酒樓的各項事宜敲定,祝明月隻等著白秀然派遣的人員到位,便開始大刀闊斧的行動。“重新裝修加上人員培訓至少需要一個月,這段時間剛好把華天樓的不良影響降下去。”
白秀然“正好從頭開始。”同樣嫌華天樓晦氣。
段曉棠補充,“秀然,你找幾個廚子來,從頭教可能來不及。”自己不能一直陷在後廚裡,先教幾個有基礎的,然後以老帶新。
祝明月提筆寫,“家具、餐具、廚具……都需要訂做。”市場上不是沒有,但沒有合適的,何況她們打算做的是文人生意,更要風雅。
“而且需要一定的審美。”當然不是說四人審美差,而是她們的審美是偏向女子,未必符合文人的喜好。
白秀然的身份注定是要隱於幕後,畢竟沒過明路。對外可以稱是祝明月的產業,白秀然看在交情份上幫一手,連入股都不能說。
也就是說白秀然身上的人際關係基本斬斷,祝明月這邊認識的文人一個半,杜喬出身寒門,見識不夠。孫無咎出身貴族,但他是白湛的舅兄。
林婉婉提議,“可以看看紙墨鋪子書畫店是怎麼布置,它們專做文人生意。”而且是符合文人的大眾審美。
白秀然點頭同意,“好主意,我知道長安城好幾家鋪子。”
小院中常用紙張記錄,每月購買紙墨文具的花費,僅次於房租和食品,這就是知識的代價。
即使如此,她們在紙墨鋪子中也不會閒逛,買完就走。
習慣逛各種花哨的的文具店,這個筆記本封麵好看,那卷膠帶花色沒見過……
轉眼長安的筆墨鋪子裡都是這方硯台是哪裡產的,這墨條出自哪位大家……聽不懂。
抱歉,大家興趣點不在一個頻道上。
祝明月料財以寬,估算出大致錢數,問道“華天樓賬上還有多少?”她算賬隻知道紙麵上的錢數,真正落在實處隻有少沒有多的。
白雋隻讓華天樓的人吐出貪下的款項,沒動店裡。
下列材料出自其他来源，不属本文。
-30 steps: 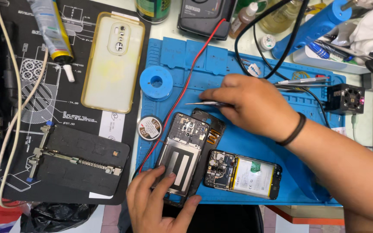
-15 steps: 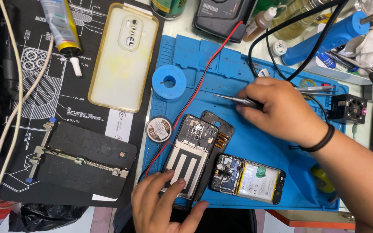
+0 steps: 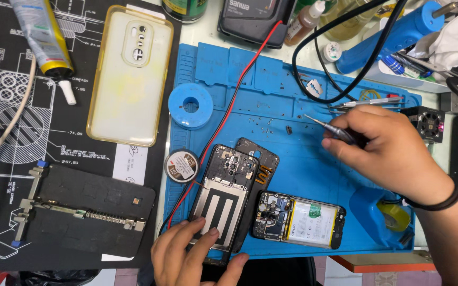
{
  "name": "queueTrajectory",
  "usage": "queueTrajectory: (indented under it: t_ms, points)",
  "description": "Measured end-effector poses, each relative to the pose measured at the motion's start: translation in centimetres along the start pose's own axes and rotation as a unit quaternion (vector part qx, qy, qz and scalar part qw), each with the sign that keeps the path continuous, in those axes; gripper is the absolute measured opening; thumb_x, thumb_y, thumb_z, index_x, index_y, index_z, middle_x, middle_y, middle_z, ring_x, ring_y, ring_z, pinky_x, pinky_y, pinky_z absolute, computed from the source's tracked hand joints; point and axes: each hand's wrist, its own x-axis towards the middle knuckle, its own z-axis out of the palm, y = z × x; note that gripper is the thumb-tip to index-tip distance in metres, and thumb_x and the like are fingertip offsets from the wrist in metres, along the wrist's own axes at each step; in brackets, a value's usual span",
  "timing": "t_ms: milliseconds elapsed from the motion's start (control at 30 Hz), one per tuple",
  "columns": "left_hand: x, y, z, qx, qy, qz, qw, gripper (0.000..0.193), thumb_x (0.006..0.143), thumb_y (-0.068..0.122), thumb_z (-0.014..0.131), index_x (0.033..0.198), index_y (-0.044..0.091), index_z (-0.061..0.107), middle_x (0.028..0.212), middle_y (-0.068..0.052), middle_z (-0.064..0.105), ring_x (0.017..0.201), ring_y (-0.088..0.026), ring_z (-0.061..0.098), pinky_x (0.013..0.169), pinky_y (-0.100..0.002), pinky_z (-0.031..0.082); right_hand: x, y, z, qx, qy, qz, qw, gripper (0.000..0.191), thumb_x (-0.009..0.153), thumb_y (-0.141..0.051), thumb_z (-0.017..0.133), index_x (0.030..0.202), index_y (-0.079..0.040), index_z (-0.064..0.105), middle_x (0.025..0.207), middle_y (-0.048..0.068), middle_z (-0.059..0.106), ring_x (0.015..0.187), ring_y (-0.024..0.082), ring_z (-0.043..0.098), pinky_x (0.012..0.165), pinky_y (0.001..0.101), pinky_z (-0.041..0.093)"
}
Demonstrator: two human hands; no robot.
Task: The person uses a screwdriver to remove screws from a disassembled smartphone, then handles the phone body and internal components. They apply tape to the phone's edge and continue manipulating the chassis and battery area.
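My left hand (image 3: 189,257) presses on the lower end of an opened phone back frame (image 3: 223,198) that lies on the blue work mat (image 3: 271,95). A thin black cover piece (image 3: 261,161) sticks out from under that frame. To its right lies the phone's main body (image 3: 299,218) with its battery and circuit board showing. Over the right side of the mat, my right hand (image 3: 393,153) is closed on a slim screwdriver (image 3: 328,128), whose tip points up-left. A black band circles that wrist.
A yellowish clear phone case (image 3: 129,74), a glue tube (image 3: 46,39) and a black clamp jig (image 3: 80,217) lie on the black mat at left. A blue solder spool (image 3: 190,107), a round tin (image 3: 182,166), red and black cables, tweezers (image 3: 367,103) and a blue tool (image 3: 393,34) crowd the mat.
My right hand has moved right and away from the phone frame, taking the screwdriver with it. My left hand stays pressed on the frame's lower end.
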Motion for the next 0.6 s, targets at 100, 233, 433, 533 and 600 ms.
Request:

白秀然回憶一番,“七百貫左右。”
祝明月該感謝這時候貨幣購買力強,“起步階段沒問題。”如果華天樓的錢不足,隻能讓白秀然來補,畢竟她才是東家。
幾人時不時添補,白秀然將時間定下,“明日上午我們在酒樓彙合。”回家還要選人。掌櫃要多交待幾句,讓其在酒樓聽命行事。祝明月提到會教授新式記賬法,白秀然順勢想占個便宜,派兩個賬房。
祝明月答應了,一隻羊是趕,兩隻羊也是放。
問林婉婉“蘭娘認識多少字了?”
“一百個左右,”林婉婉猜出祝明月的打算,但揠苗助長要不得,“明月,你以後的重心該不會就放在春風得意樓了吧。”
我們的生意怎麼辦,放生了嗎?
白秀然已經走了,祝明月也不避諱,“春風得意樓是借來下蛋的雞,外麵這一攤才是我們自己養的小豬崽。”
“三成股,還不值得我賣命。”哪條法律規定打工人要鞠躬儘瘁,死而後已?
按說各州舉進士歸屬吏部管轄,杜喬今日再去衙門,依然未曾聽到開試的消息。
科舉初創,一切製度尚未定型,隻能摸著石頭過河。
照林婉婉的說法,自己就是被摸的石頭,能不能被順手帶上岸猶未可知。
滿懷心事不知如何抒發,信步而行不知不覺走到一水池邊。
抬頭見水池邊站著一女郎,好一會一動不動。